TASK TO COMPLETE
Your answer must be the records below, repeated exactly, with every picture left out.

(Stored data entries)
+ + +
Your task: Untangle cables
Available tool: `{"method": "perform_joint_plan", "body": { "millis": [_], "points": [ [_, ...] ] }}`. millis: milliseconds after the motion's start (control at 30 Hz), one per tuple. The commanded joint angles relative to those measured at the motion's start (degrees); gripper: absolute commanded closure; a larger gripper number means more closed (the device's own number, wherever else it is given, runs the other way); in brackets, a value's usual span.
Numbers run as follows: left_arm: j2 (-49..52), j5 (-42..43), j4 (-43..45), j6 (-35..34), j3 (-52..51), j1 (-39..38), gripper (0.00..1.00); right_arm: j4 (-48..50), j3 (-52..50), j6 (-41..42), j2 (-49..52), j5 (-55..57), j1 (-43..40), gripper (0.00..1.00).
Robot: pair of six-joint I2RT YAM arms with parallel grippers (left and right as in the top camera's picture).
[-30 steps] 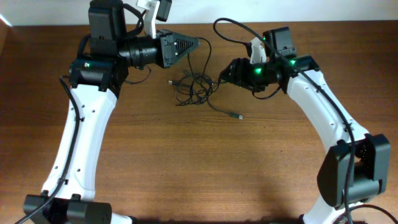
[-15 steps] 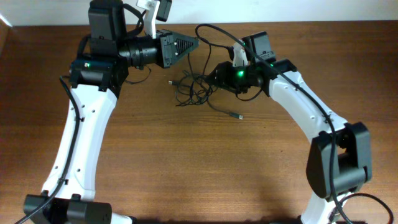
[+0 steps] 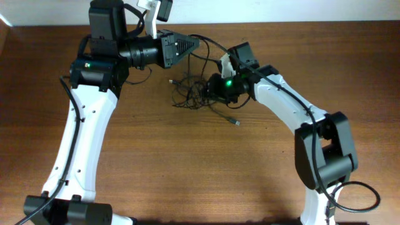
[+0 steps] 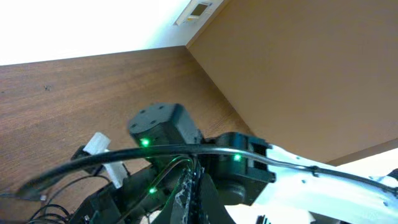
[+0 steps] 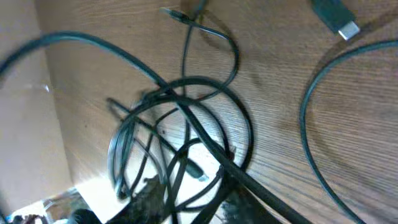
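Observation:
The cables [image 3: 189, 92] form a small clump of thin black cords at the back middle of the table. One plug end [image 3: 236, 122] trails to the front right and another [image 3: 170, 82] to the left. My right gripper [image 3: 210, 88] is down at the clump's right edge. In the right wrist view its dark fingers [image 5: 193, 208] are apart, with loops of the cables [image 5: 180, 124] lying between and ahead of them. My left gripper [image 3: 195, 42] hangs above the clump's back, fingers together [image 4: 194, 186], with a thin cord running up to their tip.
The right arm's thicker black cable [image 3: 209, 42] arcs over the clump toward my left gripper. A plug [image 5: 336, 17] and a long cord loop [image 5: 311, 124] lie on the wood beside the clump. The wall runs along the table's back edge.
My right arm has swung left and come down onto the clump's right edge. The trailing plug has shifted slightly toward the front. My left arm has not moved.

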Motion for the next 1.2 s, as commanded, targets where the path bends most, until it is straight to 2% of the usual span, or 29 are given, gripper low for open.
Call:
{"method": "perform_joint_plan", "body": {
  "millis": [0,67,100,167,367,467,567,833,1167],
  "points": [
    [-1.73,1.46,0.31,-0.55,1.38,-0.17,1.0,0.76,-0.22,0.35,1.09,-0.31,0.44,0.79],
    [-1.73,1.42,0.31,-0.52,1.38,-0.13,1.0,1.25,-0.22,0.33,1.09,-0.31,0.31,0.92],
    [-1.73,1.38,0.31,-0.52,1.38,-0.04,1.0,1.2,-0.22,0.33,1.09,-0.31,0.28,0.95],
    [-1.73,-0.66,-0.17,-0.52,1.38,0.48,1.0,0.94,-0.22,0.26,1.07,-0.33,-0.11,0.96],
    [-1.7,-20.98,-12.09,1.46,1.38,3.32,1.0,-4.09,-0.2,-4.5,-3.28,0.48,-4.13,0.96],
    [-1.7,-29.79,-15.65,1.49,1.03,3.45,1.0,-9.42,-0.2,-6.95,-8.37,6.19,-5.25,0.96],
    [-1.44,-30.8,-16.63,4.02,0.83,3.45,1.0,-13.62,-0.2,-8.68,-13.03,10.78,-5.25,0.96],
    [2.21,-30.77,-19.85,5.33,0.66,3.43,1.0,-24.28,-0.2,-10.54,-20.92,19.43,-5.29,0.96],
    [2.93,-30.8,-19.96,5.99,0.66,3.43,1.0,-27.32,-0.2,-10.51,-21.11,20.55,-5.29,0.96]
  ]
}}
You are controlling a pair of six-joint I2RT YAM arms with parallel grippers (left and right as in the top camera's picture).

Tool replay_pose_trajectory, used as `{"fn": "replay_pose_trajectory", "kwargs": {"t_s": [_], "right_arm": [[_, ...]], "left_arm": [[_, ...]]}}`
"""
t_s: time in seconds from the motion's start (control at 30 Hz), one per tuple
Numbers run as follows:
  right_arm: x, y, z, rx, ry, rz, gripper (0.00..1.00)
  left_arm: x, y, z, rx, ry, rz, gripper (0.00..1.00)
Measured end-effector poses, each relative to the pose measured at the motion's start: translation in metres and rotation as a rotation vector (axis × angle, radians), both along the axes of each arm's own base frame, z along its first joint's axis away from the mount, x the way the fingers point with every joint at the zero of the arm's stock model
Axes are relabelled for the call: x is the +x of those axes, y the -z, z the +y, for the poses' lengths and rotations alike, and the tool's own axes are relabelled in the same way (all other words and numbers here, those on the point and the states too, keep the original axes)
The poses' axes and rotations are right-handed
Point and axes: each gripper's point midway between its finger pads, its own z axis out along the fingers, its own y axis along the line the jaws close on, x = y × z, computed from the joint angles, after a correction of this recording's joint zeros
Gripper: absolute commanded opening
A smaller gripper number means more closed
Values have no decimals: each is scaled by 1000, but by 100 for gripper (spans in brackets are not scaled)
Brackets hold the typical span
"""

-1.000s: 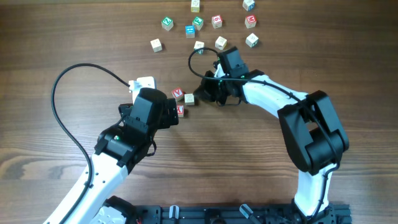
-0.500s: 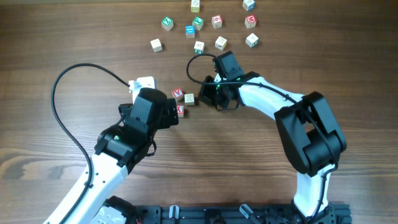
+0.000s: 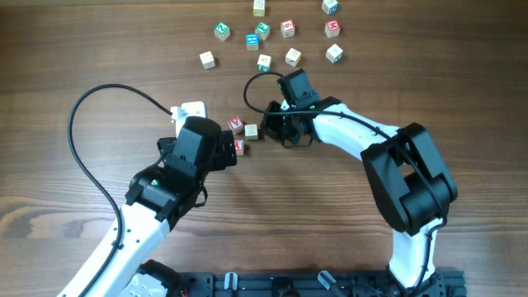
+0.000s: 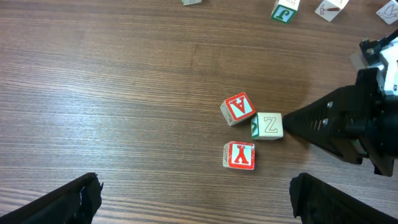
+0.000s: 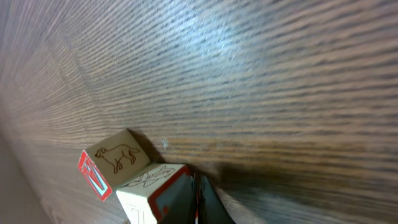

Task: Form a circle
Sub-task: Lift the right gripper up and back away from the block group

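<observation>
Three small letter cubes lie close together mid-table as the circle: a red A cube (image 4: 238, 109) (image 3: 237, 124), a pale Z cube (image 4: 268, 126) (image 3: 252, 130) and a red X cube (image 4: 239, 155) (image 3: 239, 146). My right gripper (image 3: 266, 130) (image 5: 198, 186) is shut and holds nothing. Its black tip (image 4: 297, 119) rests against the Z cube's right side. In the right wrist view that cube (image 5: 149, 186) sits against my fingers, with the dog-printed cube (image 5: 115, 158) just behind it. My left gripper (image 4: 196, 196) (image 3: 228, 153) is open and empty, just short of the X cube.
Several mixed-colour cubes (image 3: 264, 33) lie spread along the far side of the table; two show at the top of the left wrist view (image 4: 284, 10). A white piece (image 3: 191, 109) sits beside my left arm. A black cable (image 3: 82, 140) loops out to the left.
My right gripper has slid a little to the left, up against the pale Z cube. The left arm and the cubes have stayed put.
</observation>
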Motion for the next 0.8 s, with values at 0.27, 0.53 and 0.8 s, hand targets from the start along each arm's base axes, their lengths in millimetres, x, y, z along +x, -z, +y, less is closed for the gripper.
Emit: {"fn": "replay_pose_trajectory", "kwargs": {"t_s": [0.27, 0.53, 0.8], "right_arm": [[-1, 0, 1, 3, 5, 6, 5], [-3, -5, 8, 46, -14, 16, 5], [-4, -5, 10, 53, -17, 16, 4]], "left_arm": [[0, 0, 0, 0, 0, 0, 100], [0, 0, 0, 0, 0, 0, 100], [0, 0, 0, 0, 0, 0, 100]]}}
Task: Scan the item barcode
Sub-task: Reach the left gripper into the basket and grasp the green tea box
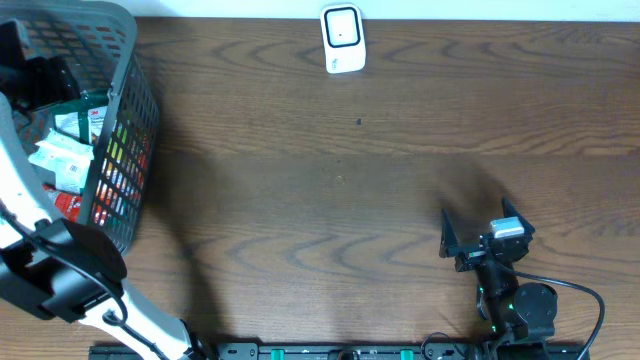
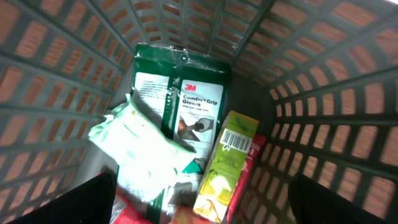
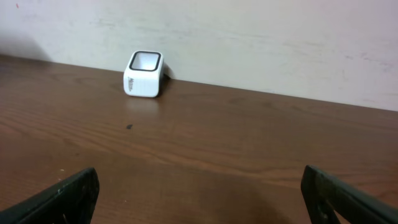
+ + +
TASK SOLUTION
Your task: Untangle cables
Available tool: `{"method": "perform_joint_plan", "body": { "millis": [_], "points": [ [_, ...] ] }}`. millis: milliseconds after the motion's start (control at 30 Hz), one per tuple. The commanded joint angles relative to those measured at the motion's start (degrees); gripper: absolute commanded closure; a larger gripper number means more closed (the device's own number, wherever else it is given, runs the other way); in brackets, a value's usual span.
Numbers run as follows: left_arm: j2 (-49..52), j5 (-42..43), j4 (-43..45), j6 (-35..34), j3 (-52..51), j1 (-39..38), gripper (0.00..1.00); right_arm: j4 (-48..50), j3 (-52..50), j6 (-41..42), j2 (-49..52), j5 (-55..57), j1 (-43..40), gripper (0.00..1.00).
Robot: pair of six-joint I2RT YAM arms with parallel grippers (left and right as in the top camera's picture).
[-30 steps] 
[-15 steps] 
[+0 steps] 
[+0 steps] 
[+0 steps] 
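Observation:
The cables [image 3: 189, 92] form a small clump of thin black cords at the back middle of the table. One plug end [image 3: 236, 122] trails to the front right and another [image 3: 170, 82] to the left. My right gripper [image 3: 210, 88] is down at the clump's right edge. In the right wrist view its dark fingers [image 5: 193, 208] are apart, with loops of the cables [image 5: 180, 124] lying between and ahead of them. My left gripper [image 3: 195, 42] hangs above the clump's back, fingers together [image 4: 194, 186], with a thin cord running up to their tip.
The right arm's thicker black cable [image 3: 209, 42] arcs over the clump toward my left gripper. A plug [image 5: 336, 17] and a long cord loop [image 5: 311, 124] lie on the wood beside the clump. The wall runs along the table's back edge.
My right arm has swung left and come down onto the clump's right edge. The trailing plug has shifted slightly toward the front. My left arm has not moved.
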
Motion for the next 1.2 s, as commanded, targets where the path bends most, until it is straight to 2% of the usual span, or 29 are given, gripper low for open.
Call:
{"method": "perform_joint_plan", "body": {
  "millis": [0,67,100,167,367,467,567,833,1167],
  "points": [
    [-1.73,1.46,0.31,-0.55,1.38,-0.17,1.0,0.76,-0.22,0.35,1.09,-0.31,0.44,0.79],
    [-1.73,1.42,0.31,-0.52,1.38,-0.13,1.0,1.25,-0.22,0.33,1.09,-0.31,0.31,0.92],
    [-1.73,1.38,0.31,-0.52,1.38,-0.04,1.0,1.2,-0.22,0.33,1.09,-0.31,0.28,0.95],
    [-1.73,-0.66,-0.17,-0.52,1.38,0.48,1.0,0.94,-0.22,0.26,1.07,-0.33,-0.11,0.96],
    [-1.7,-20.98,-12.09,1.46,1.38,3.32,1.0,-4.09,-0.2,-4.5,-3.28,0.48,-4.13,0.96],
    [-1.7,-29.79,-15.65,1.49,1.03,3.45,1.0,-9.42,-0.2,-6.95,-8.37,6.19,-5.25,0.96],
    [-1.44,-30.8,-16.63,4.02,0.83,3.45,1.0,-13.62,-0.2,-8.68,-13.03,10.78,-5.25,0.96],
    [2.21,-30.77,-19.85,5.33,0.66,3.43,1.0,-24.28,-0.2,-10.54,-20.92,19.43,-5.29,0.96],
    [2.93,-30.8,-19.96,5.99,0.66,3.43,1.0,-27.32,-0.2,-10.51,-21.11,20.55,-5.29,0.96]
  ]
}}
You are controlling a pair of six-joint I2RT YAM arms with parallel grippers (left and right as in the top camera's picture).

Tool replay_pose_trajectory, used as `{"fn": "replay_pose_trajectory", "kwargs": {"t_s": [_], "right_arm": [[_, ...]], "left_arm": [[_, ...]]}}`
"""
t_s: time in seconds from the motion's start (control at 30 Hz), one per tuple
Numbers run as follows:
  right_arm: x, y, z, rx, ry, rz, gripper (0.00..1.00)
  left_arm: x, y, z, rx, ry, rz, gripper (0.00..1.00)
Measured end-effector poses, each relative to the pose measured at the motion's start: translation in metres and rotation as a rotation vector (axis × angle, radians), both along the axes of each arm's own base frame, z along its first joint's axis away from the mount, x the way the fingers point with every joint at the zero of the arm's stock model
Axes are relabelled for the call: x is the +x of those axes, y the -z, z the +y, for the poses' lengths and rotations alike, and the tool's own axes are relabelled in the same way (all other words and numbers here, those on the point and the states too, keep the original axes)
The poses' axes and rotations are right-handed
Point and axes: each gripper's point midway between its finger pads, its own z axis out along the fingers, its own y axis along the line the jaws close on, x = y × z, computed from the joint angles, after a correction of this recording's joint zeros
Gripper: absolute commanded opening
A smaller gripper number means more closed
Values have no decimals: each is scaled by 1000, but by 100 for gripper (spans in brackets are not scaled)
Brackets hold the typical span
"""

-1.000s: 
-0.500s: 
+0.000s: 
+0.000s: 
+0.000s: 

Task: Form a circle
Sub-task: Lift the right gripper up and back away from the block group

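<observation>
Three small letter cubes lie close together mid-table as the circle: a red A cube (image 4: 238, 109) (image 3: 237, 124), a pale Z cube (image 4: 268, 126) (image 3: 252, 130) and a red X cube (image 4: 239, 155) (image 3: 239, 146). My right gripper (image 3: 266, 130) (image 5: 198, 186) is shut and holds nothing. Its black tip (image 4: 297, 119) rests against the Z cube's right side. In the right wrist view that cube (image 5: 149, 186) sits against my fingers, with the dog-printed cube (image 5: 115, 158) just behind it. My left gripper (image 4: 196, 196) (image 3: 228, 153) is open and empty, just short of the X cube.
Several mixed-colour cubes (image 3: 264, 33) lie spread along the far side of the table; two show at the top of the left wrist view (image 4: 284, 10). A white piece (image 3: 191, 109) sits beside my left arm. A black cable (image 3: 82, 140) loops out to the left.
My right gripper has slid a little to the left, up against the pale Z cube. The left arm and the cubes have stayed put.
</observation>
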Motion for the next 0.8 s, with values at 0.27, 0.53 and 0.8 s, hand targets from the start along each arm's base axes, their lengths in millimetres, x, y, z along +x, -z, +y, less is closed for the gripper.
Emit: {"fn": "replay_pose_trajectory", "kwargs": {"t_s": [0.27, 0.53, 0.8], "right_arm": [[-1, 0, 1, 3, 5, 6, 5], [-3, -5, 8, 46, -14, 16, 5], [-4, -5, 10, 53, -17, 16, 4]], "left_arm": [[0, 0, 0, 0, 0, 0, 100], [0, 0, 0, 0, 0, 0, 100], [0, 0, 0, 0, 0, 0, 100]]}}
Task: Scan the item barcode
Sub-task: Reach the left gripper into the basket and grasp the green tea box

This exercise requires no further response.